Le second coup du sort fut géopolitique : l'Afghanistan, l'Iran, le Liban puis l'Iraq entrèrent en guerre, coupant la route de l'Asie. Alors qu'on attendait une implosion du bloc de l'ESt, dans la foulée du Printemps de Prague, ce fut au contraire un ultime tour de vis. Trieste faisait désormais figure de terminus.
Cet ultime Raid 2cv en Afrique était prémonitoire. Le Ténéré était la nouvelle terra incognita. Les frères Pontabry, Philippe de Dieuleveult, des deuchistes, s'y mesurèrent en 1972 et 1974. En 1977, lors de l'Abidjan-Nice, un motard, Thierry Sabine, s'y perdit. Il eu alors l'idée d'un raid traversant le désert. Néanmoins, fini Woodstock : cette fois, ça serait une vrai course !

Le Paris-Dakar annonçait les années 80. Le retour en force de l'individualisme. C'était l'arrivée des dossiers de sponsoring, des équipes professionnelles, des images chocs, tournées pour les TV privées.

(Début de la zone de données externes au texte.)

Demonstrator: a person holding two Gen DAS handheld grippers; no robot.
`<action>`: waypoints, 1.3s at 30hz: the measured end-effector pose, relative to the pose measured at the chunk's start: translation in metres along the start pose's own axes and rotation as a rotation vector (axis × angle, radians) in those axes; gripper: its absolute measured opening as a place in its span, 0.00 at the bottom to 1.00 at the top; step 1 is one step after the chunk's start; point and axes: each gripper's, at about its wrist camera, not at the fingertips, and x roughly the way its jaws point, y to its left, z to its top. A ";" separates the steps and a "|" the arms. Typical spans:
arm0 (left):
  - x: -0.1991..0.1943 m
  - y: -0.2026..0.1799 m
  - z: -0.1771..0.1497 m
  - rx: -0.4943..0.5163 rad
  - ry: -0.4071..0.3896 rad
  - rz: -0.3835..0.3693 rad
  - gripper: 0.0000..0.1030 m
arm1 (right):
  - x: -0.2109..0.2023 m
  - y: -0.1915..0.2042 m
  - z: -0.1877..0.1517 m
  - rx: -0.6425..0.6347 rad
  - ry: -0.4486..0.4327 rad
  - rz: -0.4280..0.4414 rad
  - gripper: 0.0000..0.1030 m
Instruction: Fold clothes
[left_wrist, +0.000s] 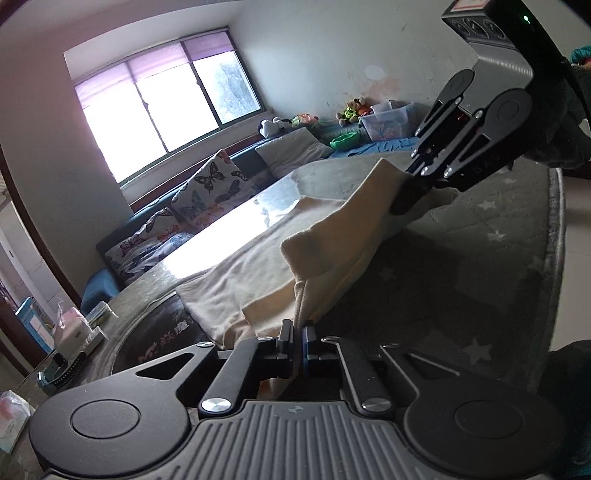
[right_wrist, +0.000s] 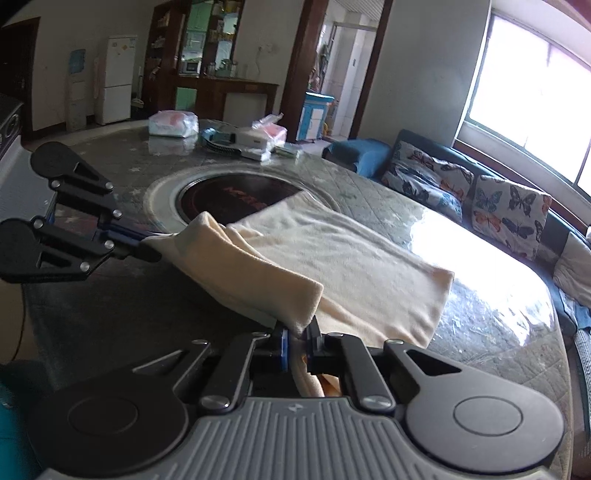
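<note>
The fingers of the left gripper (left_wrist: 298, 334) are closed together on a pinched edge of a cream cloth (left_wrist: 236, 284), and the same is seen of the right gripper (right_wrist: 298, 338), whose fingers are clamped on the cloth's other near corner (right_wrist: 332, 266). Both grippers are held low and level above the table (right_wrist: 388, 206), pointed toward each other from opposite ends of the lifted edge, which is raised into a fold between them. One cloth is counted; its far part is laid flat on the grey quilted table cover, next to a round dark inset (right_wrist: 236, 195). Two grippers are counted. On the sofa (right_wrist: 373, 155) beyond the table, two butterfly-print cushions (right_wrist: 509, 210) are seen.
</note>
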 end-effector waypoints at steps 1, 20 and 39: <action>-0.006 0.000 0.001 -0.004 -0.004 -0.006 0.04 | -0.005 0.002 0.000 -0.009 -0.001 0.006 0.07; -0.056 0.015 0.026 -0.044 -0.053 -0.013 0.04 | -0.069 0.030 0.017 -0.024 0.015 0.120 0.07; 0.147 0.060 0.041 -0.188 0.186 0.138 0.06 | 0.084 -0.071 0.053 0.110 0.103 0.012 0.08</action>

Il y eu des 2cv lors des premiers Paris-Dakar. L'assistance médicale était composée de Mehari 4x4. Pour autant, le quat'quat s'imposa vite dans les rallye-raids. Le deuchiste, c'était un has been, un baba-cool complètement déphasé. Même Citroën souhait désormais pousser la 2cv vers la sortie. D'ailleurs, en 1988, lorsque le constructeur organisa son premier raid en 15 ans, il s'appuya sur l'AX.

Les gentlemen-frimeurs du Dakar furent eux-mêmes chassés par la professionnalisation et l'escalade des budgets. Les rêveurs des années 70 prirent leur revanche. Les Pionniers de la Route propose ainsi des raids 2cv comme à l'époque. Les cheveux blancs en plus.

Là, Aurélien Charle est un peu en roues libres. Il oublie d'évoquer la virée dans le désert Marocain d'Emile Leray ou le Vintage Car Club (les 2cv Cochonou du Tour de France.) Il se trompe sur l'année de naissance de Rétromobile. Et en prime, il y a une affreuse C4F de La cloche Tibétaine présentée comme une ex-Croisière Jaune.

En tout cas, l'ouvrage se termine sur une note d'optimisme. Il est plus qu'incontournable pour le deuchiste ou le Citroëniste.